Pendekatan Open-Ended menjanjikan kepada suatu kesempatan kepada siswa untuk meginvestigasi berbagai strategi dan cara yang diyakininya sesuai dengan kemampuan mengelaborasi permasalahan. Tujuannya tiada lain adalah agar kemampuan berpikir matematika siswa dapat berkembang secara maksimal dan pada saat yang sama kegiatan-kegiatan kreatif dari setiap siswa terkomunikasi melalui proses pembelajaran. Inilah yang menjadi pokok pikiran pembelajaran dengan Open-Ended, yaitu pembelajaran yang membangun kegiatan interaktif antara matematika dan siswa sehingga mengundang siswa untuk menjawab permasalahan melalui berbagai strategi.
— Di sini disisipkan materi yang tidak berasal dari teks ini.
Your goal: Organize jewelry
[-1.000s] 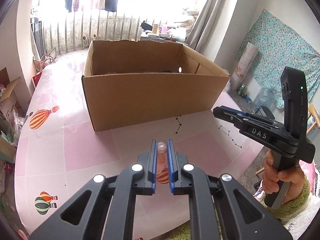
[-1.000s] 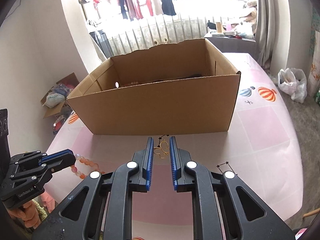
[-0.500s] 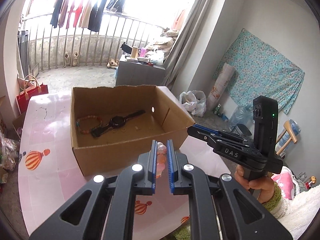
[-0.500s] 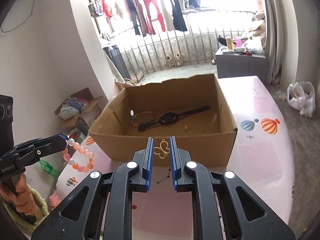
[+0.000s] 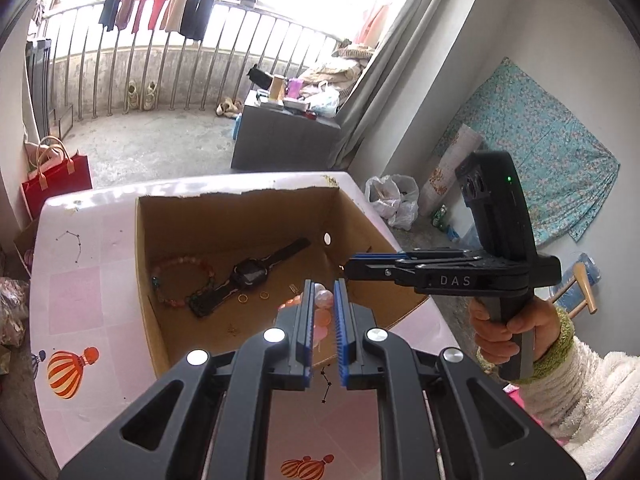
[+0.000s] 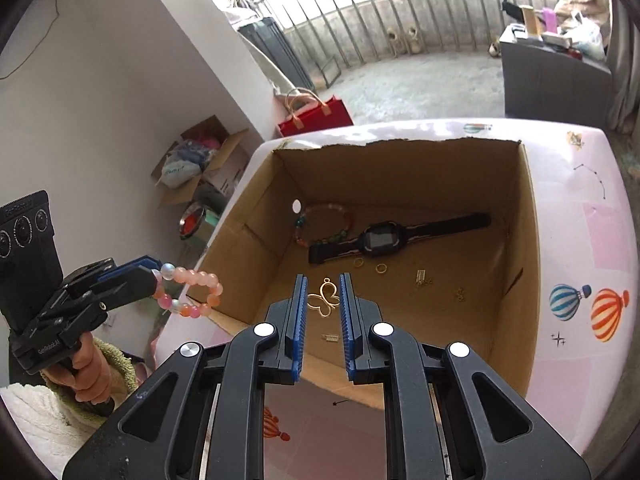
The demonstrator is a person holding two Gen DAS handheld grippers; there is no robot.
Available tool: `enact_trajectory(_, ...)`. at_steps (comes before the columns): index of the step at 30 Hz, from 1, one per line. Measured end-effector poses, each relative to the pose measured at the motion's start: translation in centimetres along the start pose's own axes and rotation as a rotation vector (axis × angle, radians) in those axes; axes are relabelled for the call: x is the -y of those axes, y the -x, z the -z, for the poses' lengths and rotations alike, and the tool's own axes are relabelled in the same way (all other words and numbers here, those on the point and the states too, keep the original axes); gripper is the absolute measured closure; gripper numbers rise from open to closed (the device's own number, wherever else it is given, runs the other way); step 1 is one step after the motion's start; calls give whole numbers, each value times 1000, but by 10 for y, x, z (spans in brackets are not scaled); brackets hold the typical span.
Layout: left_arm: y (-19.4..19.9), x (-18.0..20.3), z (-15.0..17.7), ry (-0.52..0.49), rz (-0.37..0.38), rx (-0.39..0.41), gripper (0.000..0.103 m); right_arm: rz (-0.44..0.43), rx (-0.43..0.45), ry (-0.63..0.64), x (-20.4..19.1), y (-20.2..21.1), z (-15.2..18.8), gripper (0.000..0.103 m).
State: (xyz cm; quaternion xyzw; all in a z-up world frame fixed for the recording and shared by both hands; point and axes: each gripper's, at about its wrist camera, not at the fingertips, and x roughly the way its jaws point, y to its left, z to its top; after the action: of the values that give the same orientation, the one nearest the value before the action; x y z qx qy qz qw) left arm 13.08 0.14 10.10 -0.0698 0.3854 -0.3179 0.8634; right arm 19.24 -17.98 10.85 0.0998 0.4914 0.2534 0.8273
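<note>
At the left of the right wrist view, a pink bead bracelet (image 6: 188, 292) is clamped by one bead in the left gripper (image 6: 154, 274), so its loop hangs free beside the cardboard box (image 6: 530, 240), apparently for dropping in. At frame centre, a gold butterfly pendant (image 6: 325, 300) is pinched by its wings between the blue pads of the right gripper (image 6: 323, 304), held above the open box. Inside, toward the upper middle, a beaded bracelet (image 6: 320, 226), a black watch (image 6: 384, 240), two gold rings (image 6: 370, 265) and small gold pieces are seen lying on the floor.
</note>
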Motion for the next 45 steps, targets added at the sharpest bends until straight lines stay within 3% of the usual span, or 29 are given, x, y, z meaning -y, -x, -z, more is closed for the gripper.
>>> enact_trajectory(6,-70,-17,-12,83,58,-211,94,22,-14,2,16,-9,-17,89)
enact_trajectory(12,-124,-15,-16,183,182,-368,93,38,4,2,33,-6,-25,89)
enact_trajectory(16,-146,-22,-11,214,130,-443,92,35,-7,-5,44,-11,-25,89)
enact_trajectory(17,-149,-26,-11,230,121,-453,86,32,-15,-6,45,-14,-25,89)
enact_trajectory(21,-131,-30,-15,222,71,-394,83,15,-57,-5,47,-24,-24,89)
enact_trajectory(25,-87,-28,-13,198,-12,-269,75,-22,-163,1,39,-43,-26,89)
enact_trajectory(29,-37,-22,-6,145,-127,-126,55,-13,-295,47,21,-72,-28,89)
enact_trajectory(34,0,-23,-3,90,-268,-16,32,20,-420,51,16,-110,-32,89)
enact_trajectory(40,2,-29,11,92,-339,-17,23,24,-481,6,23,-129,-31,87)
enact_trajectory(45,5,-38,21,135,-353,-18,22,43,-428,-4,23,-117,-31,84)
Dalam pembelajaran dengan pendekatan Open-Ended, siswa diharapkan bukan hanya mendapatkan jawaban tetapi lebih menekankan pada proses pencarian suatu jawaban. Menurut Suherman dkk (2003:124) mengemukakan bahwa dalam kegiatan matematik dan kegiatan siswa disebut terbuka jika memenuhi ketiga aspek berikut:

a. Kegiatan siswa harus terbuka

Yang dimaksud kegiatan siswa harus terbuka adalah kegiatan pembelajaran harus mengakomodasi kesempatan siswa untuk melakukan segala sesuatu secara bebas sesuai kehendak mereka.

b. Kegiatan matematika merupakan ragam berpikir

Kegiatan matematik adalah kegiatan yang didalamnya terjadi proses pengabstraksian dari pengalaman nyata dalam kehidupan sehari-hari ke dalam dunia matematika atau sebaliknya.

c. Kegiatan siswa dan kegiatan matematika merupakan satu kesatuan

Dalam pembelajaran matematika, guru diharapkan dapat mengangkat pemahaman dalam berpikir matematika sesuai dengan kemampuan individu. Meskipun pada umumnya guru akan mempersiapkan dan melaksanakan pembelajaran sesuai dengan pengalaman dan pertimbangan masing-masing. Guru bisa membelajarkan siswa melalui kegiatan-kegiatan matematika tingkat tinggi yang sistematis atau melalui kegiatan-kegiatan matematika yang mendasar untuk melayani siswa yang kemampuannya rendah. Pendekatan uniteral semacam ini dapat dikatakan terbuka terhadap kebutuhan siswa ataupun terbuka terhadap ide-ide matematika.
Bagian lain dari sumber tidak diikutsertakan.